— Your assignment —
In the listing below, find the line with "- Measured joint" and the line with "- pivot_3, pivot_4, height". Repeat those two lines and all lines between them exactly.

— Information —
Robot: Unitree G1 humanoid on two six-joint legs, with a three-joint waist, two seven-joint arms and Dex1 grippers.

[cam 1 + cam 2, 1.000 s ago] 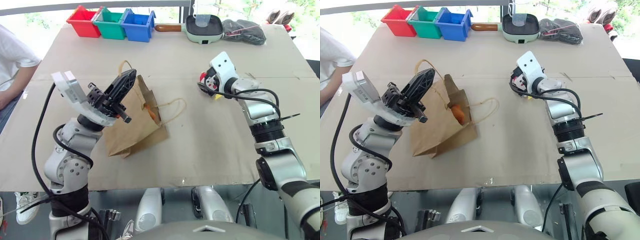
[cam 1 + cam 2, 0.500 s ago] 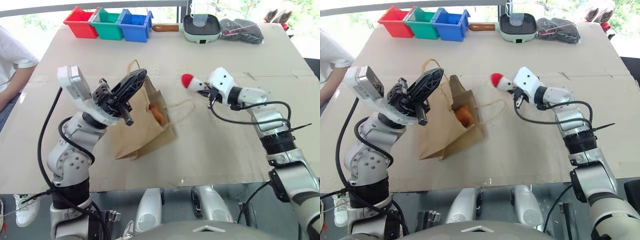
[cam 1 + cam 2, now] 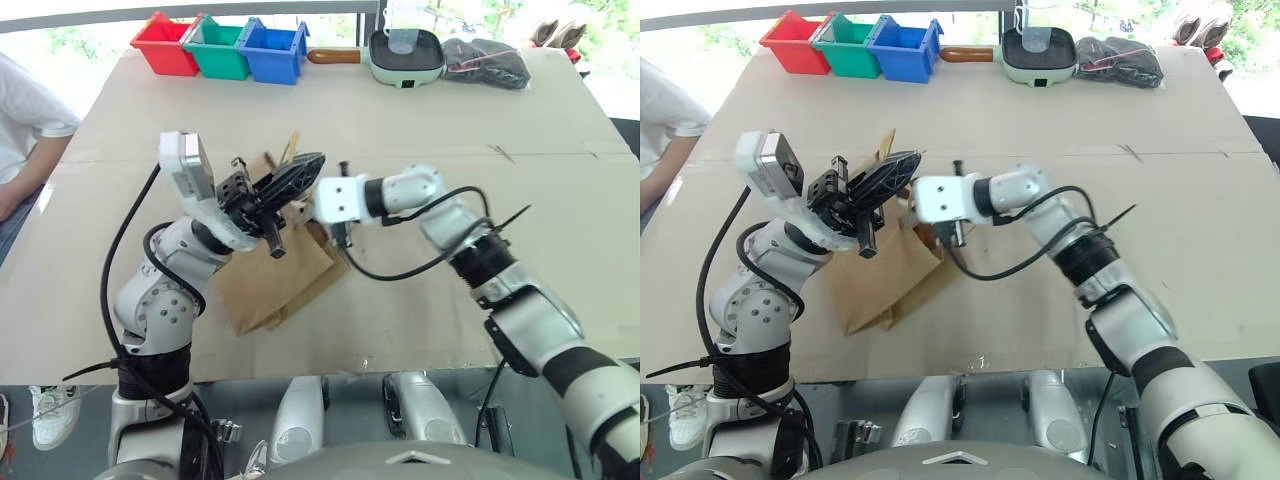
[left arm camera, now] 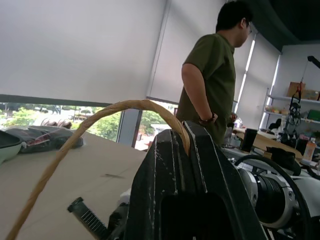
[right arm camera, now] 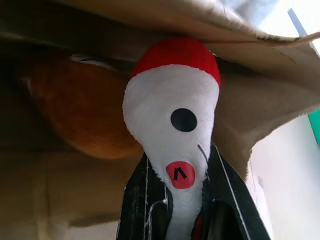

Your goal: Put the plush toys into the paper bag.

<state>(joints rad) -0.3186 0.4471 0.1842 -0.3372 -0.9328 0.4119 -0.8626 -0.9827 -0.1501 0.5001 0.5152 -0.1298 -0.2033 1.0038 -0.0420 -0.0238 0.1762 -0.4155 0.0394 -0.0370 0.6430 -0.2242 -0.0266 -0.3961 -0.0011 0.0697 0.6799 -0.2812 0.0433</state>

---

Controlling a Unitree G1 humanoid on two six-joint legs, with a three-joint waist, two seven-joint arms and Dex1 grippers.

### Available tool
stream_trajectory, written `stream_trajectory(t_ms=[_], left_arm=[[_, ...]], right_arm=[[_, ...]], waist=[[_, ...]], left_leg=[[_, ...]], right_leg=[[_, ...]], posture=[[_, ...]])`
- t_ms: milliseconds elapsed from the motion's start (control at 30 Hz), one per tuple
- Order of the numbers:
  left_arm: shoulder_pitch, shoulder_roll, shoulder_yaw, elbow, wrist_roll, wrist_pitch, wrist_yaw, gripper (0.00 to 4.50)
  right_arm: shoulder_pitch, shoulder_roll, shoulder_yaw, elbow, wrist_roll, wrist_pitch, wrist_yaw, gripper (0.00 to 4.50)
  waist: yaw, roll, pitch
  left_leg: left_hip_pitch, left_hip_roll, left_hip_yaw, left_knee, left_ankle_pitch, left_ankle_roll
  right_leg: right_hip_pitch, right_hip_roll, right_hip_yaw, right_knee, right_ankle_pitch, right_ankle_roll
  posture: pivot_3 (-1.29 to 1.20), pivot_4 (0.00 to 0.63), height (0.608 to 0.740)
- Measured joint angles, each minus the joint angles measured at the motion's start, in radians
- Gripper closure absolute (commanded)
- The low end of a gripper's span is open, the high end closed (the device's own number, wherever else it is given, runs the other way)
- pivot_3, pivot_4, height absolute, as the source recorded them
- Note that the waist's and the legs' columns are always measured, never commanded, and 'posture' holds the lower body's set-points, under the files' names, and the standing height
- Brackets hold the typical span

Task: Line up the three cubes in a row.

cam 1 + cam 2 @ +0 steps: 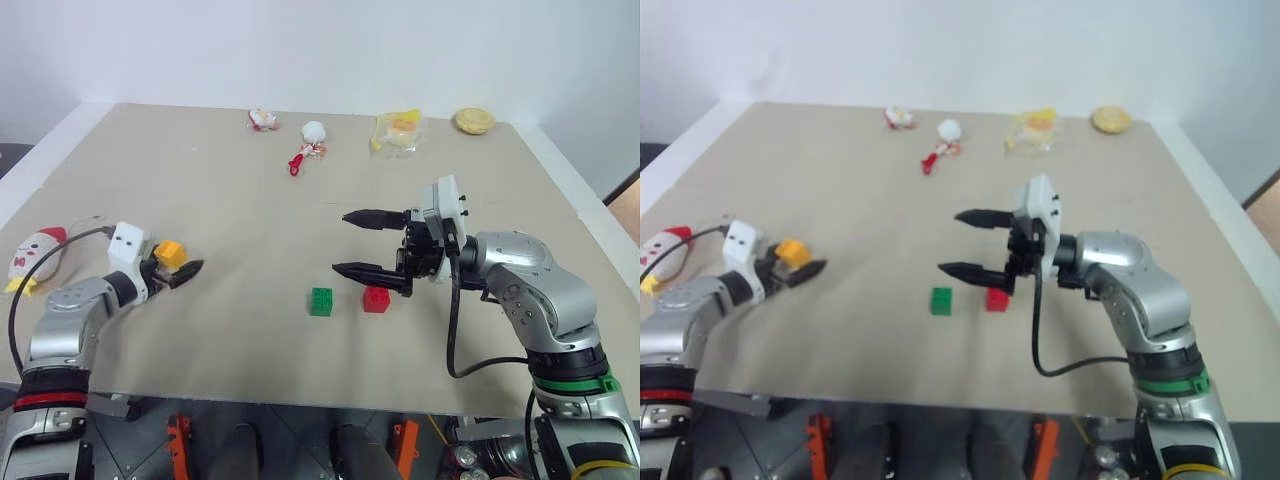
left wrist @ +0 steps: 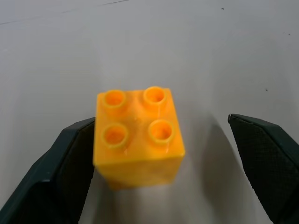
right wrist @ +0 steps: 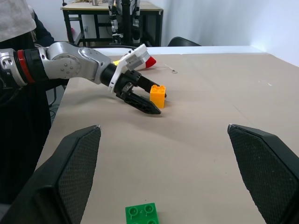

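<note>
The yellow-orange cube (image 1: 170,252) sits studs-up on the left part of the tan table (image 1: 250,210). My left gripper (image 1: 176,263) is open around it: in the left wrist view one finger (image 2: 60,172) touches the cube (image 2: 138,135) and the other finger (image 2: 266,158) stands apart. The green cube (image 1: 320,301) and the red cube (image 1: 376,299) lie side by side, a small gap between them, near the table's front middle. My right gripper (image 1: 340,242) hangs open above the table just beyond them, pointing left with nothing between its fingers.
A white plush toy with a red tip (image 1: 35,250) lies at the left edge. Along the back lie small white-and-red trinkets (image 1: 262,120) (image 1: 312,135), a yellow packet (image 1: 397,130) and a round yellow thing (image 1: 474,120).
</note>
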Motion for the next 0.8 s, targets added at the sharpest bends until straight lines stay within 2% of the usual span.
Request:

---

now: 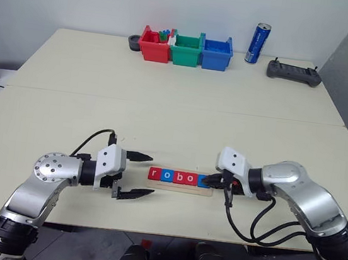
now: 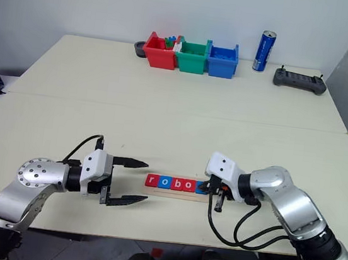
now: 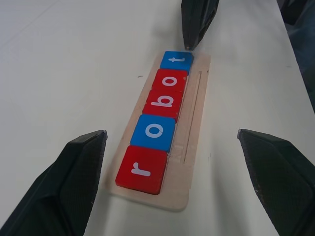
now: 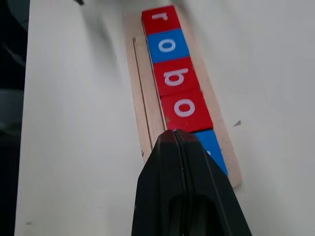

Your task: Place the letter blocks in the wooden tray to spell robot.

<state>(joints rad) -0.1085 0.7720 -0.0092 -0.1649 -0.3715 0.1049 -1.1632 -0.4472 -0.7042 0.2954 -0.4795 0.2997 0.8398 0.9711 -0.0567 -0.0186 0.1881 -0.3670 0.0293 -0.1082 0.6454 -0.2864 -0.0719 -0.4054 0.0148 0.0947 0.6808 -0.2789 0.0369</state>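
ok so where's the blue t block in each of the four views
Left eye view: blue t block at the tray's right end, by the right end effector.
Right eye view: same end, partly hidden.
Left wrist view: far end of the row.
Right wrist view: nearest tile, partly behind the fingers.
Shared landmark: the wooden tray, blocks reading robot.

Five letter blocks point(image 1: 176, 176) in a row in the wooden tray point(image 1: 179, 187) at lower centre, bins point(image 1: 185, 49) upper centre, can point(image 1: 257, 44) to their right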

— Your response —
- Measured joint angles, each minus the joint angles measured at the motion's start, in radians
- Gripper closure absolute (commanded)
- The low end of a gripper's span is open, the high end closed (the device's own number, wherever else it is given, runs the other way)
- pivot_3, pivot_4, height absolute, as the source recorded them

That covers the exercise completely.